## [WHAT THE TASK ASKS]
Give again, word for word, each line below starting at the one that contains "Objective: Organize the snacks" and ending at the one that contains "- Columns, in".

## [DATASET EXTRACT]
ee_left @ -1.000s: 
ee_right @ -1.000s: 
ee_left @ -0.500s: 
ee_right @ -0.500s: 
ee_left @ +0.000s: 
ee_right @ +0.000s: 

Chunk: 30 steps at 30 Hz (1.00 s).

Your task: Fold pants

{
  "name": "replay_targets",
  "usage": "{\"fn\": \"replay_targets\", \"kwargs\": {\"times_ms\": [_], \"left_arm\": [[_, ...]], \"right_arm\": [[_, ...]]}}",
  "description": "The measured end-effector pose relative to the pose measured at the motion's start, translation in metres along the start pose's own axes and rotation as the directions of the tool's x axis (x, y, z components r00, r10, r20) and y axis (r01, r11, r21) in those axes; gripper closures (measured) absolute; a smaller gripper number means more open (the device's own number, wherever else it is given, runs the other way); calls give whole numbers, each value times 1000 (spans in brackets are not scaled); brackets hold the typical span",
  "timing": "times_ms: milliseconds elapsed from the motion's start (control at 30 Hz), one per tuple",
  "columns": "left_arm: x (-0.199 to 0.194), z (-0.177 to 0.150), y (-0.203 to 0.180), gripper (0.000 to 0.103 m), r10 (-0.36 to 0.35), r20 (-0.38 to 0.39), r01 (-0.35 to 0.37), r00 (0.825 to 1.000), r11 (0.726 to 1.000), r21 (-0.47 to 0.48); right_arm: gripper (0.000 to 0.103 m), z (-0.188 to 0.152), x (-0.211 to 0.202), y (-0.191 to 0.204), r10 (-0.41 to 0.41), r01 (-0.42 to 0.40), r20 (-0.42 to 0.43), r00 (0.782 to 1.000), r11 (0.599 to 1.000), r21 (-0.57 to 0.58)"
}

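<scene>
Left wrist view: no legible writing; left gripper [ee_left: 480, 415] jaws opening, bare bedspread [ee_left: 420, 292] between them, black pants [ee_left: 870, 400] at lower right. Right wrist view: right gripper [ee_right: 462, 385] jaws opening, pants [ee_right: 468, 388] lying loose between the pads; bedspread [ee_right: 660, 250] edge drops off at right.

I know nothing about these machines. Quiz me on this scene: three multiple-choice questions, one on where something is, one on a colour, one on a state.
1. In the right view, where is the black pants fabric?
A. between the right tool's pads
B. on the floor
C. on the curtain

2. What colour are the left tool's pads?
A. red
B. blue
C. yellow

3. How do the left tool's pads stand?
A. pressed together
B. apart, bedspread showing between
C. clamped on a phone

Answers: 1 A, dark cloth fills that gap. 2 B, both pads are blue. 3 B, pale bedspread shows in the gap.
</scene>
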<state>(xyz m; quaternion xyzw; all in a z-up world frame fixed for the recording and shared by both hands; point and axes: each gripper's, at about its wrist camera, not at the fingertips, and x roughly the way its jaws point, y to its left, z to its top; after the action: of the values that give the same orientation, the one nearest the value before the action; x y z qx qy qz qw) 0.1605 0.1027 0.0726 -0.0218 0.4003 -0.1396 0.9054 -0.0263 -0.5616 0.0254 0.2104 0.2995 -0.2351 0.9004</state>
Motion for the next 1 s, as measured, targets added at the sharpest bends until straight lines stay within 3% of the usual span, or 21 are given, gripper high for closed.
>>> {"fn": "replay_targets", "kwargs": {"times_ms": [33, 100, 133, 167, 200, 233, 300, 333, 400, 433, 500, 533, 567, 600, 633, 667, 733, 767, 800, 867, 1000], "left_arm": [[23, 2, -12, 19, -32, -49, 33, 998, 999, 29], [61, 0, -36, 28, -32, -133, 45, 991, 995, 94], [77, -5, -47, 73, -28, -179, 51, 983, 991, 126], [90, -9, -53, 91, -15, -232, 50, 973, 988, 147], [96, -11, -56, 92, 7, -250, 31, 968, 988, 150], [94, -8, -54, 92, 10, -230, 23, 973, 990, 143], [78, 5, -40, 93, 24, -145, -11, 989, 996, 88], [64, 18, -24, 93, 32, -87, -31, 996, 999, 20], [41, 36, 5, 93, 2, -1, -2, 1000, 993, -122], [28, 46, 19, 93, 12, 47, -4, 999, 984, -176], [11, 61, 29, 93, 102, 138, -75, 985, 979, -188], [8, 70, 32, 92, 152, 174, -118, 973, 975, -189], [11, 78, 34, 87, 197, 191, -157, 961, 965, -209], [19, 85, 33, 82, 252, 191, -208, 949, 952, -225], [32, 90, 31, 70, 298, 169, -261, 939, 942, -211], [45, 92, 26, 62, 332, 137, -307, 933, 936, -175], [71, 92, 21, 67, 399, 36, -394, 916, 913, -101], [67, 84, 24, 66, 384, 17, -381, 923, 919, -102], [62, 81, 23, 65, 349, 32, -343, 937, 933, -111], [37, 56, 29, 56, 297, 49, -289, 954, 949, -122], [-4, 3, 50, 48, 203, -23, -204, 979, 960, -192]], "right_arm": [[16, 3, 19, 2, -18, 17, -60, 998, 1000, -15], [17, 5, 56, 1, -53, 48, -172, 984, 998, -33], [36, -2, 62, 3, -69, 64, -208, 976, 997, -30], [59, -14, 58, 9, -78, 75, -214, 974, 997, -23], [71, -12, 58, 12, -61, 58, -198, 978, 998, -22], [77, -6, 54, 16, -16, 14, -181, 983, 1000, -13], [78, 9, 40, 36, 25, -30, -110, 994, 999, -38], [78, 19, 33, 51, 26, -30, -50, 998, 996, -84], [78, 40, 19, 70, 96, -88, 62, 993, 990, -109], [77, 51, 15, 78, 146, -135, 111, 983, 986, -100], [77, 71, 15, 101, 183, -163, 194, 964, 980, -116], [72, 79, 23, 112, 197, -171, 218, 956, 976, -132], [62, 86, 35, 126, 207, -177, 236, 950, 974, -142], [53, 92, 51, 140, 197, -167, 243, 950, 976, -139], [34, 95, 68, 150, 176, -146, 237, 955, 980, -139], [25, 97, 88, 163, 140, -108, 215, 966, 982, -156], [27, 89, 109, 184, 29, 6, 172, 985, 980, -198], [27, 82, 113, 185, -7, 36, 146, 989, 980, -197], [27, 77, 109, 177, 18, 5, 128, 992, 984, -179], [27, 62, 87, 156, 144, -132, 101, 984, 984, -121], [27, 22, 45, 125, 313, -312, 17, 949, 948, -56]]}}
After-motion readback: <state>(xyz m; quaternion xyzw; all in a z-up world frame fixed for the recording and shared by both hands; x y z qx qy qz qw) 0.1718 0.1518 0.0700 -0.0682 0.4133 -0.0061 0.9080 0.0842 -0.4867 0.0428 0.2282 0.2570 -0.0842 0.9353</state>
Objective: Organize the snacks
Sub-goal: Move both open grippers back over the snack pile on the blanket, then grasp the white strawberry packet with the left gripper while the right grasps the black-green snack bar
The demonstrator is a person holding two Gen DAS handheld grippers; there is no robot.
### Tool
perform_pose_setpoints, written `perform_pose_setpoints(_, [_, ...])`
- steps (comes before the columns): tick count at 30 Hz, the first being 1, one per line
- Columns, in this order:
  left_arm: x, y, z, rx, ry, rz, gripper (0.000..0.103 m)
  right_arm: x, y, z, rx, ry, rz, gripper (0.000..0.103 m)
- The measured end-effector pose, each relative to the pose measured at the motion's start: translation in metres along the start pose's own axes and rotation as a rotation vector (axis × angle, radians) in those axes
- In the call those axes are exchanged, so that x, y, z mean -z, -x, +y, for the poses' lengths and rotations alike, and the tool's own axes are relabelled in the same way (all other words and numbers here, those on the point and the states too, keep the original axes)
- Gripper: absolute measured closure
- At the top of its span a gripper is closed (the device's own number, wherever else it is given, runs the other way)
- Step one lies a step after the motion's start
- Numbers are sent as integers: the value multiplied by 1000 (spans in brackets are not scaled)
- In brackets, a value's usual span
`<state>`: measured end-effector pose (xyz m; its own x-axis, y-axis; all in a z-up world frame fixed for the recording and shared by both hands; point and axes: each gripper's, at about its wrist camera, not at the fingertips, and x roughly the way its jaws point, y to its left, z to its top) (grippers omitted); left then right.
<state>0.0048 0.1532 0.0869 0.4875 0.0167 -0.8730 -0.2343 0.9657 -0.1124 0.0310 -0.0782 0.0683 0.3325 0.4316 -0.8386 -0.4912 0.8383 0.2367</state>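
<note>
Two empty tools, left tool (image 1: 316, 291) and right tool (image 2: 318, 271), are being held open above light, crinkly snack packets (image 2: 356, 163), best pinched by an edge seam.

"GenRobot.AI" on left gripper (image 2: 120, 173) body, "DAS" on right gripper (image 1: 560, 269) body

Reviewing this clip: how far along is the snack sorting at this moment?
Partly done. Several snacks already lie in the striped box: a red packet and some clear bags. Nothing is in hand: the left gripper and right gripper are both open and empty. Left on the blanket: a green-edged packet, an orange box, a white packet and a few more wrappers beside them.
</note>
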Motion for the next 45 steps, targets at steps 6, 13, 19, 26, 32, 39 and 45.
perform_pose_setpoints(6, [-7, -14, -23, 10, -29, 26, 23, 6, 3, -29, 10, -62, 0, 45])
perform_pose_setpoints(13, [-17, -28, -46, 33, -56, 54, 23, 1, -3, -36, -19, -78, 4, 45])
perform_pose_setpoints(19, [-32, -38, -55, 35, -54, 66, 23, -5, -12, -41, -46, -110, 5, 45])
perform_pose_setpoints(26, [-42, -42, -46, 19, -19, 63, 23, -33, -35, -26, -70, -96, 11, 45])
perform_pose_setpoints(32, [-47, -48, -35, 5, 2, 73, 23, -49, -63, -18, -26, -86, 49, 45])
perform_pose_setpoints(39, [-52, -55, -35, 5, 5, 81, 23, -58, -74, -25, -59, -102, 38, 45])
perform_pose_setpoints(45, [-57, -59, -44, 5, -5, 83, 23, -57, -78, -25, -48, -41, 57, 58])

## [RESPONSE TO THIS TASK]
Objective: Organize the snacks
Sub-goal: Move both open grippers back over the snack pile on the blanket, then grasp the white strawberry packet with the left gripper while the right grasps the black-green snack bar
The demonstrator is a person holding two Gen DAS handheld grippers; there is no robot.
### Tool
perform_pose_setpoints, written `perform_pose_setpoints(_, [_, ...])`
- steps (comes before the columns): tick count at 30 Hz, the first being 1, one per line
- Columns, in this order:

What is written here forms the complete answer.